Percent of young people who have ever been pregnant or caused a pregnancy

Percent of young people who have ever been pregnant or caused a pregnancy

Percent of young people who have ever been pregnant or caused a pregnancy

Among young people (ages 10-24 years old), the percent of females who have ever been pregnant and the percent of males who have ever caused a pregnancy

This indicator is calculated as:

(# of females ages 10-24 who report having ever been pregnant/ Total # of  females surveyed) x 100


(# of males ages 10-24  who report having ever caused a pregnancy/ Total # of males surveyed) x 100

Data Requirement(s):

Responses to survey questions asking whether female young people have ever been pregnant and whether male young people have ever caused someone to be pregnant

Evaluators may want to disaggregate by the following age ranges: 10-14, 15-19, and 20-24

Surveys of program participants or youth in the program‘s intended population

Many adolescent and youth sexual and reproductive health (AYSRH) programs aim to reduce the number of pregnancies among young people. This indicator provides a simple proxy measure of the level or volume of preg­nancies among young people for use in assessing the impact of such programs.

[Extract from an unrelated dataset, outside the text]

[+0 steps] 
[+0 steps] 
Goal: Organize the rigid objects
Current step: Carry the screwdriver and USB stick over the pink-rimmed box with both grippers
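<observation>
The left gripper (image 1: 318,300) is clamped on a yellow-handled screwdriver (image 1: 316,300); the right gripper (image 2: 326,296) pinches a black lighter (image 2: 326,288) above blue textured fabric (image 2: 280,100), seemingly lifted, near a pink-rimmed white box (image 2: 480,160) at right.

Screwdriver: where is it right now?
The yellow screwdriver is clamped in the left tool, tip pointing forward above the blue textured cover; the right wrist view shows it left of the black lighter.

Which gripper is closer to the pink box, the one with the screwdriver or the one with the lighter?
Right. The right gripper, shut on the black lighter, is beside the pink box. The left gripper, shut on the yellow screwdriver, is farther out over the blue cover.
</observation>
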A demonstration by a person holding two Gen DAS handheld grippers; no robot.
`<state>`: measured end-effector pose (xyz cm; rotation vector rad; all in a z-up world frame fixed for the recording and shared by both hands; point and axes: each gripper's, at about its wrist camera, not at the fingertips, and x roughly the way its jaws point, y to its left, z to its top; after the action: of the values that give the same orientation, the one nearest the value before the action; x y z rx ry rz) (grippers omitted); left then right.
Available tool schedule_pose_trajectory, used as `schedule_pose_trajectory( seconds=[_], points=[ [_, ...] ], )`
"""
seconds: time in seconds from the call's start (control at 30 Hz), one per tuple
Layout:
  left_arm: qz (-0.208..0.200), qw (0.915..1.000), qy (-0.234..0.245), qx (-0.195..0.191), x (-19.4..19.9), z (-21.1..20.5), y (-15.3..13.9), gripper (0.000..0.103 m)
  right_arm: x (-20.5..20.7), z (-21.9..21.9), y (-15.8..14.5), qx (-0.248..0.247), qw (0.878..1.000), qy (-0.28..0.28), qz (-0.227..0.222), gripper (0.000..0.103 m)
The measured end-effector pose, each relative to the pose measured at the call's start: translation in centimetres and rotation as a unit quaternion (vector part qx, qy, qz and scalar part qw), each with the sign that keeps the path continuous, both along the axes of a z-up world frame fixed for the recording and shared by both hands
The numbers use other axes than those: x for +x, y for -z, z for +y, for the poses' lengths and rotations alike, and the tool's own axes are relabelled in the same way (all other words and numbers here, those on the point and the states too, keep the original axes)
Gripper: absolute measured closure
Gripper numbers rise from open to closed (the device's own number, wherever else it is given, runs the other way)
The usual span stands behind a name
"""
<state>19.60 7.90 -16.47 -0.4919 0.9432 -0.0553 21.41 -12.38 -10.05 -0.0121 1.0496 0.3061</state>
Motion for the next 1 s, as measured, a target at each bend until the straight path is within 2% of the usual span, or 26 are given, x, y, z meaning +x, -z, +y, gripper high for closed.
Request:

Alternatively, evaluators can use a pregnancy rate (i.e., number of annual pregnancies per 1,000 women 15-19 years of age). Evaluators can calculate this alternative measure in the same manner as they calculate the age-specific fertility rate for adolescents (see the age-specific fertility rate indicator in the fertility section of this database), but they will base the calculation upon pregnancies in­stead of on live births.

In settings where sexual relations and pregnancy out­side of marriage are highly stigmatized, female respon­dents to surveys will likely under-report adolescent preg­nancies occurring outside of marriage. Responses by male adolescents may also be biased, but the direction of the bias is less certain. On the one hand, males who have had multiple casual sexual partners may be un­aware of pregnancies they caused. On the other hand, male adolescents may exaggerate their sexual prowess in surveys, and thus may over-report the number of preg­nancies they caused. Nevertheless, in most settings, the indicator provides a lower-bound estimate of the true percent of adolescents experiencing or causing preg­nancies.

Although AYSRH programs tend to view adolescent preg­nancies as a negative outcome, pregnancies occurring to young people are sometimes wanted. Some situations may provide economic and social benefits of pregnancy during adolescence. Thus, evaluators must interpret this indicator in conjunction with data on the “wanted“ sta­tus of pregnancies occurring to young people.